数学IIの軌跡の問題では、条件を整理して点の動く範囲を求めた後に、「逆にその軌跡上の点が条件を満たすこと」を確認する場面があります。この「逆に」の部分は、解答では簡潔に書きたい一方で、論理的に省略しすぎると減点される可能性があります。
この記事では、軌跡問題における「逆に」の意味や、答案で短くまとめる書き方、必要十分条件を示すポイントについて解説します。
軌跡問題で書く「逆に」の意味
軌跡の問題では、まず条件から点の存在範囲を求めます。例えば、点Pがある条件を満たすとき、Pの座標(x,y)がどの方程式を満たすかを考えます。
しかし、方程式が出たからといって、それだけでは本当に軌跡と言えるとは限りません。求めた方程式上のすべての点が、もとの条件を満たすかを確認する必要があります。
この確認が「逆に」の部分です。つまり、「条件を満たす点ならこの図形上にある」だけでなく、「この図形上の点なら条件を満たす」ことを示すために使われます。
軌跡の答案で短く書く基本形
軌跡問題の「逆に」は、毎回長い説明を書く必要はありません。必要な内容を含めて簡潔にまとめることができます。
代表的な書き方は以下のようになります。
「逆に、この方程式を満たす点は条件を満たすから、求める軌跡は○○である。」
または、さらに短くする場合は、
「逆も成り立つので、求める軌跡は○○である。」
と書くこともあります。ただし、問題によっては「なぜ逆が成り立つのか」を少し補足した方が安全です。
必要十分条件を意識すると短く正確に書ける
軌跡の証明で重要なのは、条件と求めた方程式が同じ意味になることです。数学ではこれを必要十分条件といいます。
例えば、「点Pが条件を満たすならば円の方程式になる」ということを示した後、「円の方程式を満たす点ならば条件を満たす」と示せば、両方向が確認できます。
この考え方を理解していれば、「逆に」の一文を書く意味が分かり、無駄に長い文章を書く必要がなくなります。
具体例で見る「逆に」の書き方
例えば、点P(x,y)が2点A、Bから等距離にあるという条件から、ある直線の方程式が得られたとします。
この場合、まず「PA=PBより、点Pはその直線上にある」と示します。その後に、「逆に、その直線上の点はA、Bから等距離になる」と確認できれば、その直線が求める軌跡になります。

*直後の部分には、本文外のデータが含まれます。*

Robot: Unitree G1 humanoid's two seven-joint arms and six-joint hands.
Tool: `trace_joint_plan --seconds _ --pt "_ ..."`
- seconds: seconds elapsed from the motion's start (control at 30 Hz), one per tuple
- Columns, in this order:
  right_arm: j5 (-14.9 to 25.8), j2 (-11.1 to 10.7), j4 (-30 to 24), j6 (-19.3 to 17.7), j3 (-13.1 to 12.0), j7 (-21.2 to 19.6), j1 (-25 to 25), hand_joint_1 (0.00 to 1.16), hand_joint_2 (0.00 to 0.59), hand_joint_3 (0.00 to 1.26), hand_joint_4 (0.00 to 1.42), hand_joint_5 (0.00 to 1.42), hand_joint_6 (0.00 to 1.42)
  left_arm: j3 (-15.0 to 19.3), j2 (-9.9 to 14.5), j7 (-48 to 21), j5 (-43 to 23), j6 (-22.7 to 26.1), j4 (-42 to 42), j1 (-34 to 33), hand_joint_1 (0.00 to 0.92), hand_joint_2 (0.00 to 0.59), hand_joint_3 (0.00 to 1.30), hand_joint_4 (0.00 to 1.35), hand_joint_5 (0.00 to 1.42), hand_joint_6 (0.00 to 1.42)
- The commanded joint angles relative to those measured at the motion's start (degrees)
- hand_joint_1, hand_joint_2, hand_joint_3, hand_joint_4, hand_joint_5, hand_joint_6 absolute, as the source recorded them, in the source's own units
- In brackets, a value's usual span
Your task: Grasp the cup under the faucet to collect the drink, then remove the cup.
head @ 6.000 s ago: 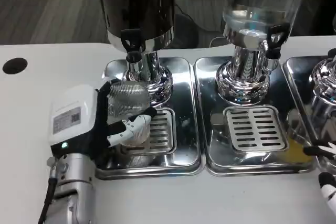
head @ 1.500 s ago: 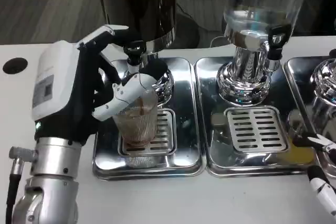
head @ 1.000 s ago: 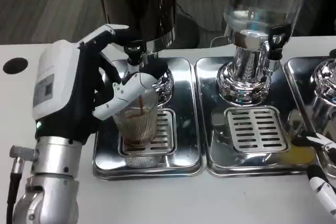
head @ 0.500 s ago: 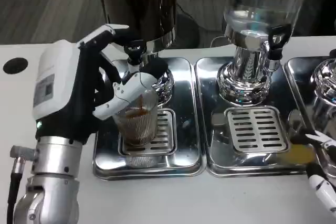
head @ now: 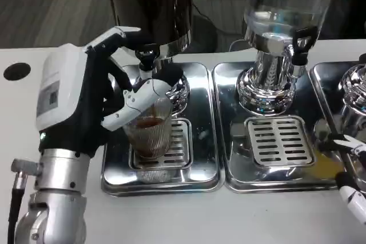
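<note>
A ribbed glass cup (head: pixel 150 132) stands on the drip grate (head: pixel 178 141) under the black faucet (head: pixel 146 60) of the dark dispenser (head: pixel 151 4). Brown drink fills its lower part. My left hand (head: pixel 80 101) is raised beside the cup, its fingers spread. The upper fingers reach the faucet's lever, and a white finger lies across the front of the cup's rim. I cannot see the hand wrapped around the cup. My right hand (head: pixel 351 170) shows at the right edge, fingers apart and holding nothing.
The cup's grate sits in a shiny steel tray (head: pixel 200 170). A second tray (head: pixel 269 181) with its own grate lies under a clear dispenser (head: pixel 286 4). A third chrome dispenser (head: pixel 354 95) stands at the right edge. A black hole (head: pixel 16 71) marks the table's left.
Six seconds ago my left hand gripped the cup low on the grate; it has since risen to the faucet lever. Brown drink has risen in the cup. My right hand has crept slightly upward.
</note>
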Motion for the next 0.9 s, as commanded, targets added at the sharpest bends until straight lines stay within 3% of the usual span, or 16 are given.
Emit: trace_joint_plan --seconds 0.03,0.43,0.63,0.9 --pt "-0.32 -0.65 -0.73 -0.21 -0.59 0.0 -0.09 0.39 0.444 0.31 0.15 0.12 0.02 -1.18 0.18 -1.38 0.73 -0.4 0.54 1.78 0.0 0.047 0.49 0.46 0.89 1.11" --pt "0.19 -0.85 -1.02 -0.37 -0.54 0.37 0.43 0.39 0.444 0.31 0.15 0.12 0.02 -1.11 0.07 -1.44 0.73 -0.39 -0.99 2.98 0.0 0.047 0.49 0.46 0.89 1.11" --pt "0.18 -0.89 -1.03 -0.41 -0.42 0.5 0.51 0.39 0.444 0.31 0.15 0.12 0.02 -0.14 -0.4 0.29 -0.71 -2.51 -0.66 2.95 0.0 0.02 0.2 0.15 0.75 1.04" --pt "0.4 -0.7 -0.53 -0.54 -0.24 0.74 0.37 0.39 0.444 0.31 0.15 0.12 0.02 2.51 -0.68 0.4 -2.22 -3.95 -0.89 2.25 0.0 0.009 0.14 0.09 0.72 1.03"
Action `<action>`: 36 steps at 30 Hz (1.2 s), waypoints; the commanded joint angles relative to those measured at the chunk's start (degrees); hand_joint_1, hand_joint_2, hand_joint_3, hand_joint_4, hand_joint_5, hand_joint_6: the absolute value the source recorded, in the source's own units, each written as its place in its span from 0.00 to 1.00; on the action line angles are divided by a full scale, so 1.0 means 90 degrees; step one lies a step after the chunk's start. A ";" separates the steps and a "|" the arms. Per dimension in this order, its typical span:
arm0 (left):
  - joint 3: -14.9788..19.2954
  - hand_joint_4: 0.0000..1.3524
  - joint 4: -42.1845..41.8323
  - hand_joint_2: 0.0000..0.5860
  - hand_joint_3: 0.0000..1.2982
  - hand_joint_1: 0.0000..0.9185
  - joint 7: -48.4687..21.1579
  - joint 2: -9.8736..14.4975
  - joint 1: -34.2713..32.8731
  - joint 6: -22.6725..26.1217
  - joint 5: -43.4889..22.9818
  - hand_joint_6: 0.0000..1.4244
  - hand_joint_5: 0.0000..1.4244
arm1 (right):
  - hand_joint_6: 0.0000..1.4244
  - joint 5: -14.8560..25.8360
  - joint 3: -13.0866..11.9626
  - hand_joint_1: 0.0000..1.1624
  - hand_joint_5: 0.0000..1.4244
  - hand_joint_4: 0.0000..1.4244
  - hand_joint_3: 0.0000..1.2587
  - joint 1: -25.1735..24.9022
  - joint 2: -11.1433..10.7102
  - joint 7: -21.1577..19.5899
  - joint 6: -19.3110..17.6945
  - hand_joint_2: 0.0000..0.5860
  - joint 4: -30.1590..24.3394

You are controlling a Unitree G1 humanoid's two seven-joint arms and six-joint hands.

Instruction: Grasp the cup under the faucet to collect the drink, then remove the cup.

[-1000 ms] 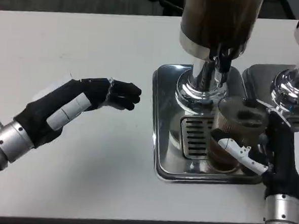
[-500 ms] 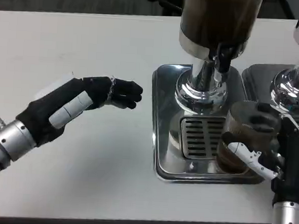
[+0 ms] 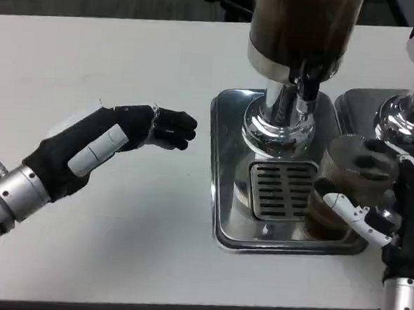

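Note:
A clear cup (image 3: 351, 185) holding dark drink is gripped by my right hand (image 3: 389, 219) at the right edge of the silver drip tray (image 3: 222, 198). The cup stands to the right of the slotted grate (image 3: 281, 191), and away from the black faucet (image 3: 308, 82) of the dark drink dispenser (image 3: 303, 27). My left hand (image 3: 112, 146) hovers over the white table to the left of the tray, fingers apart and holding nothing.
A second chrome dispenser base (image 3: 410, 115) with its own tray stands at the far right, close behind my right hand. The chrome pedestal (image 3: 279, 128) rises at the back of the drip tray. The table's front edge (image 3: 183, 309) runs along the bottom.
My right hand has carried the cup to the right, off the grate and out from under the faucet. The left hand has barely moved.

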 commanded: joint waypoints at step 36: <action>-0.0180 0.26 -0.0006 0.13 0.32 0.00 0.0035 -0.0123 -0.0049 -0.0553 0.0127 0.22 0.25 | 1.00 0.0038 -0.0280 0.86 0.71 0.56 0.51 0.0692 -0.0029 0.0085 0.0236 0.20 -0.2141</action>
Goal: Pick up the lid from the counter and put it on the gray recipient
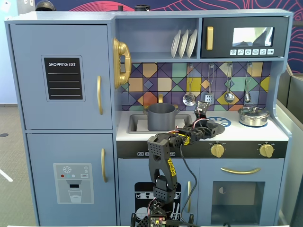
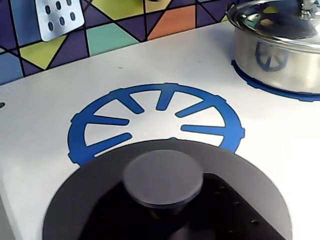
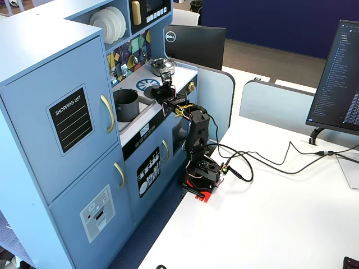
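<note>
The lid (image 2: 95, 185), a matte dark-gray disc with a round knob (image 2: 162, 176), fills the bottom of the wrist view and overlaps the near edge of the blue burner print (image 2: 155, 117). My gripper (image 2: 165, 217) comes in from below. Its dark fingers (image 2: 240, 205) sit on either side of the knob's stem and close on it. In a fixed view the lid (image 1: 217, 128) is at the gripper (image 1: 204, 124), on the counter right of the sink. The gray recipient (image 1: 161, 116) stands open in the sink, to the left of the gripper. It also shows as the gray recipient (image 3: 126, 105) in the other fixed view.
A shiny silver pot (image 1: 253, 116) with its own lid stands on the right burner print, and this silver pot (image 2: 280, 50) is also at the upper right of the wrist view. Utensils (image 1: 208, 97) hang on the tiled back wall. Gold stove knobs (image 1: 217, 150) line the counter front.
</note>
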You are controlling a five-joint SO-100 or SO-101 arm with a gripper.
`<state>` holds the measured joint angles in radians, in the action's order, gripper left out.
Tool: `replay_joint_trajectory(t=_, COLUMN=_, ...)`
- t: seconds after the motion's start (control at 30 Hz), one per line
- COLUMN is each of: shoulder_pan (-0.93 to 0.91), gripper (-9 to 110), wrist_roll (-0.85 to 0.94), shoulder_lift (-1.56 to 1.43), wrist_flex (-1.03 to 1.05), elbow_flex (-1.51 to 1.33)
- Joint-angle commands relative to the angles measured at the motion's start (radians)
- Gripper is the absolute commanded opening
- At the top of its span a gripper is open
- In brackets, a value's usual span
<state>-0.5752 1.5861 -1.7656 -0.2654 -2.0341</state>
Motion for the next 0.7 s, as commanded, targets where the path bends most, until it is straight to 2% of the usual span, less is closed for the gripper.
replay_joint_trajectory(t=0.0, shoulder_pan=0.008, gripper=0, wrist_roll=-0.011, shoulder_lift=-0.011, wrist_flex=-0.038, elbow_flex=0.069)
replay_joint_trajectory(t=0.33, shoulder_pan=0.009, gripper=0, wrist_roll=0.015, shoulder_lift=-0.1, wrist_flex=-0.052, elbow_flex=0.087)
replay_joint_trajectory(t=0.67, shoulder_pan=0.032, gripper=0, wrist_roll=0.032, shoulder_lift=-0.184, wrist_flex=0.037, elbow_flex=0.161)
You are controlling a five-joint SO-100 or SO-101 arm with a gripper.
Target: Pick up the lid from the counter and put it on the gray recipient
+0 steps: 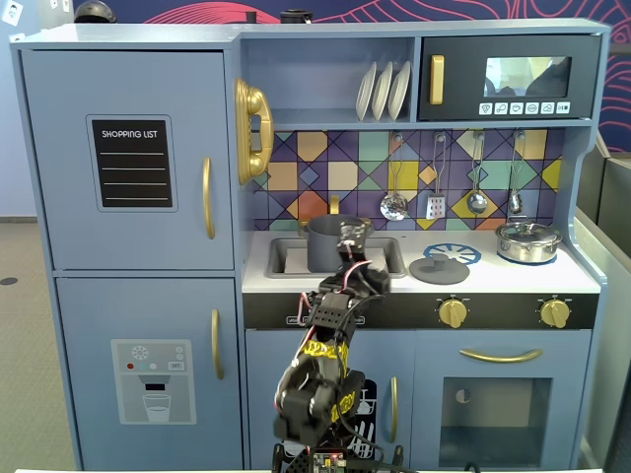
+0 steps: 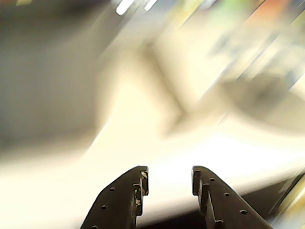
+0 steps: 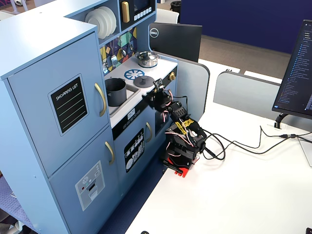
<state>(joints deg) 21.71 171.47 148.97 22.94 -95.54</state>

答案では、「逆に、直線上の任意の点はPA=PBを満たす。したがって、この直線が求める軌跡である。」程度で十分です。
「逆に」を省略してもよい場合と注意点
学校の問題や模範解答では、「逆に」の確認が明らかな場合、省略されていることもあります。しかし、入試や記述式の問題では、軌跡を求める問題で逆の確認を求められることがあります。
特に、変形の途中で両辺を二乗したり、分母を払ったりした場合は注意が必要です。その操作によって、本来の条件にはない余分な解が含まれる可能性があるためです。
例えば、√xの条件を含む式を二乗してxの方程式を作った場合、最後に元の条件を満たすか確認する必要があります。
軌跡問題を解くときの効率的な流れ
軌跡問題では、次の流れを意識すると答案を短く整理できます。
1. 条件から点Pの座標や関係式を作る
まず、与えられた条件を数式化します。
2. x、yの方程式に整理する
円や直線など、図形の形が分かる状態に変形します。
3. 逆の確認を簡潔に行う
求めた方程式を満たす点が元の条件を満たすことを確認します。
この流れを覚えておけば、「逆に」の部分で何を書けばよいか迷いにくくなります。
まとめ
数学IIの軌跡問題における「逆に」は、求めた方程式が本当に元の条件と一致していることを確認するための重要な部分です。
短く書く場合は、「逆も成り立つので、求める軌跡は○○である。」という形でまとめられます。ただし、二乗などの変形を行った場合は、余分な解がないか確認することが大切です。
必要十分条件の考え方を身につけることで、軌跡問題の答案を簡潔かつ正確に書けるようになります。